▶ [Required work]
Within the records below is a range that opens at the line with "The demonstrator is" and closes at the line with "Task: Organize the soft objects". Return that range word for word, both ends included, and only that range.

▶ [Supplied information]
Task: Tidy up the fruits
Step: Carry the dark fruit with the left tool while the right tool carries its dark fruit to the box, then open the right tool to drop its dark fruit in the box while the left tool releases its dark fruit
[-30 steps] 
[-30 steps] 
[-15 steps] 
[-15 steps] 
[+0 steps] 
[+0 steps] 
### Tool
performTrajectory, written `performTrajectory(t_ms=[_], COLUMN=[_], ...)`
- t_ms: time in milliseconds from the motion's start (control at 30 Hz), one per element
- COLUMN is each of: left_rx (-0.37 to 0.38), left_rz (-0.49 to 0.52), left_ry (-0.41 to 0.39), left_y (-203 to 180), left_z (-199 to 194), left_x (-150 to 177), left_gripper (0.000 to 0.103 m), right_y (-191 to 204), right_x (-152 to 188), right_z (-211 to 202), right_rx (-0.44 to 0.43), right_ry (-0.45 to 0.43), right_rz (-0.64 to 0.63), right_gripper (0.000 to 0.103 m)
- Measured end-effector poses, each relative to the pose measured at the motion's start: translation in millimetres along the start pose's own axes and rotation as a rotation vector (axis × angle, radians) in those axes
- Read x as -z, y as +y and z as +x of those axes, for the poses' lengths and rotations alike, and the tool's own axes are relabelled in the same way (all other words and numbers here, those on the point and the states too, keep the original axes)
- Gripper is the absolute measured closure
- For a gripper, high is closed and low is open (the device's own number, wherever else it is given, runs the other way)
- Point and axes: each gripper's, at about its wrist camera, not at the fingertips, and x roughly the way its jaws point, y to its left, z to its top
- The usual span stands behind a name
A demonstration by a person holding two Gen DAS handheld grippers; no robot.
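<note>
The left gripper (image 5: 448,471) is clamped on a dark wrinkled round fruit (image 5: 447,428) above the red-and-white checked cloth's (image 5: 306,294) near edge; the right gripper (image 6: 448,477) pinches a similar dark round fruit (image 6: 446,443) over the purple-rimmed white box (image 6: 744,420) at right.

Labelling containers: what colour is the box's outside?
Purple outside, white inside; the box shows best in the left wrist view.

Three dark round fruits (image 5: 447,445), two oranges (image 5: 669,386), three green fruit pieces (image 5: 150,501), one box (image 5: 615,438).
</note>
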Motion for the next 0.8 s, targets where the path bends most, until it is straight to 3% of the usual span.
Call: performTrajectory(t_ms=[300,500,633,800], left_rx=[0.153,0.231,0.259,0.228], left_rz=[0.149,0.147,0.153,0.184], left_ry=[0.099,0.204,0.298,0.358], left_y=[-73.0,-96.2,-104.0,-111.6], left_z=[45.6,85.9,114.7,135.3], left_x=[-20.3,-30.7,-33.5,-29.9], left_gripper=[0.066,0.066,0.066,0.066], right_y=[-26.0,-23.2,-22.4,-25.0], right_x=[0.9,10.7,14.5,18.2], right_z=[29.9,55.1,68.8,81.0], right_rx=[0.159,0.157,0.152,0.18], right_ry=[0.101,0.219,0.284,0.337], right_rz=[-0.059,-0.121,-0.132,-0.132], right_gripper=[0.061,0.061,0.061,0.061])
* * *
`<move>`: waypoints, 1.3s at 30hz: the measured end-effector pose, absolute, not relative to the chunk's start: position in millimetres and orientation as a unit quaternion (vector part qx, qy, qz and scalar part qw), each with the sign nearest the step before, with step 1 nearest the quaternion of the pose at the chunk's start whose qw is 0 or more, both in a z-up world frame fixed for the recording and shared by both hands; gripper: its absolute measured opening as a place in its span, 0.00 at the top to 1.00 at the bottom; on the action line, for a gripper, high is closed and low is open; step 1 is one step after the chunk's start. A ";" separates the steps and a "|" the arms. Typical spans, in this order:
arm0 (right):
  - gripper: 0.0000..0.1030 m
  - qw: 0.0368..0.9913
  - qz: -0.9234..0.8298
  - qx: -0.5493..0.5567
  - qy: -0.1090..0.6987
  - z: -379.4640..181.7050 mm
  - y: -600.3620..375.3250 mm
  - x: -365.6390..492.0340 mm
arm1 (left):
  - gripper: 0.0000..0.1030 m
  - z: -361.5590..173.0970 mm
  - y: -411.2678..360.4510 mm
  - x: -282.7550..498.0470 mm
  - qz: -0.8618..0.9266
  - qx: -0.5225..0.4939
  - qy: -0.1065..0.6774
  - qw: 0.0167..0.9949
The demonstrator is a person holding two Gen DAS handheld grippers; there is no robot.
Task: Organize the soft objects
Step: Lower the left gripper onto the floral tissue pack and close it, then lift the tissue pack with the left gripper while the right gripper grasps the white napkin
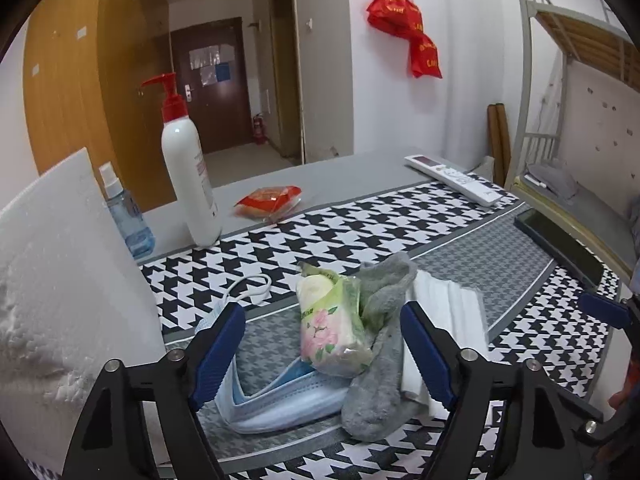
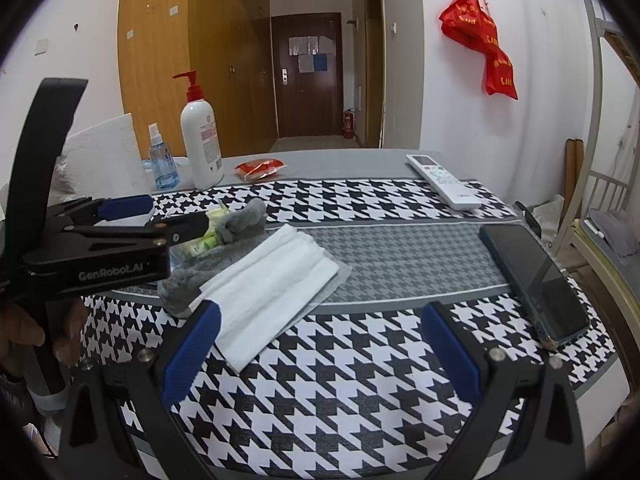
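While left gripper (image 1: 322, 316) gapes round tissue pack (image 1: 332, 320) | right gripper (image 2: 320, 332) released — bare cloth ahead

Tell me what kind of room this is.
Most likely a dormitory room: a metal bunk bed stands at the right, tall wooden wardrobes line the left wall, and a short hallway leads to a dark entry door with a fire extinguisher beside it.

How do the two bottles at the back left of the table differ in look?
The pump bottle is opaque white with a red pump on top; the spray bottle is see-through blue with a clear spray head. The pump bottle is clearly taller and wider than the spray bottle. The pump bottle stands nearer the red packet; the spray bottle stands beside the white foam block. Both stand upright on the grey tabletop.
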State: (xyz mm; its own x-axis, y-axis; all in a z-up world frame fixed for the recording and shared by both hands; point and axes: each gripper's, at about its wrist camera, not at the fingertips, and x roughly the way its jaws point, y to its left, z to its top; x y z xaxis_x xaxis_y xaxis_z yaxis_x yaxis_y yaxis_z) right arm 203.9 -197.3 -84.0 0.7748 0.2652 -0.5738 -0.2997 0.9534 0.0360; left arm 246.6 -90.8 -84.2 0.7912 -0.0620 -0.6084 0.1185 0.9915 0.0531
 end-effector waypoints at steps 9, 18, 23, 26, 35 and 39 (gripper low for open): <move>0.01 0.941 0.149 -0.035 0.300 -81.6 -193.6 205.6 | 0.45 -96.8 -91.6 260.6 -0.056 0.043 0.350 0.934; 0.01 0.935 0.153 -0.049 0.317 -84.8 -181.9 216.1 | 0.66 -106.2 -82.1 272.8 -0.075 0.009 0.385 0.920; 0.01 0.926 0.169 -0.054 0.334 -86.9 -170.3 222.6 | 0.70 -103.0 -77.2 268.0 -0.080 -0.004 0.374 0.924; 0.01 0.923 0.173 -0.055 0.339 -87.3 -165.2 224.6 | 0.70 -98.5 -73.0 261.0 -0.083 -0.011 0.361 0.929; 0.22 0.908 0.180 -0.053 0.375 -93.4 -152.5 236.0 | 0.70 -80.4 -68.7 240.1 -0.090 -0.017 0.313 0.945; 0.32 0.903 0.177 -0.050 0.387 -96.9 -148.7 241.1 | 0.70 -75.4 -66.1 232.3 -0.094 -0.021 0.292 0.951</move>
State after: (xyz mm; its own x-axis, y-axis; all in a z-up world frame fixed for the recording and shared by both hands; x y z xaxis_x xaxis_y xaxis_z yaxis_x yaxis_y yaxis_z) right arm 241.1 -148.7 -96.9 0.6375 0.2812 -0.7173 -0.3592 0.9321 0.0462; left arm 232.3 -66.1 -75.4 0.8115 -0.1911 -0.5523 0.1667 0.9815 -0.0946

▶ [Output]
The demonstrator is a person holding two Gen DAS handheld grippers; there is no robot.
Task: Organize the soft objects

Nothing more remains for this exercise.